* _WHAT YOU SHOULD DO_:
Nothing but the listing below, retyped exactly, should appear in the answer.

* _DATA SECTION_:
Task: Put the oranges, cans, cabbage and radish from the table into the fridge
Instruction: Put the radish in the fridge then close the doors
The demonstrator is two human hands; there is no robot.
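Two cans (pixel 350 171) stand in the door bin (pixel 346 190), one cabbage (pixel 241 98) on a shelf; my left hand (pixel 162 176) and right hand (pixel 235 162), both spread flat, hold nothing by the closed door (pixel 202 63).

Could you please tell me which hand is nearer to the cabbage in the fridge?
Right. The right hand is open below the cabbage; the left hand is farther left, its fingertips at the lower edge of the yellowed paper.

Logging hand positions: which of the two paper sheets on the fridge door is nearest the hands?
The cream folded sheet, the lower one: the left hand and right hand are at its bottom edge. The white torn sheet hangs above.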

* _RESULT OF THIS TASK_:
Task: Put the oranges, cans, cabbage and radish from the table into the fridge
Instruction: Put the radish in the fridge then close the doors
The demonstrator is two human hands; there is no robot.
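Two cans (pixel 350 171) stand in the door bin (pixel 346 190), one cabbage (pixel 241 98) on a shelf; my left hand (pixel 162 176) and right hand (pixel 235 162), both spread flat, hold nothing by the closed door (pixel 202 63).

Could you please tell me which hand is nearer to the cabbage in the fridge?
Right. The right hand is open below the cabbage; the left hand is farther left, its fingertips at the lower edge of the yellowed paper.

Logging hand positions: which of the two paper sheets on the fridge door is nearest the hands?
The cream folded sheet, the lower one: the left hand and right hand are at its bottom edge. The white torn sheet hangs above.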

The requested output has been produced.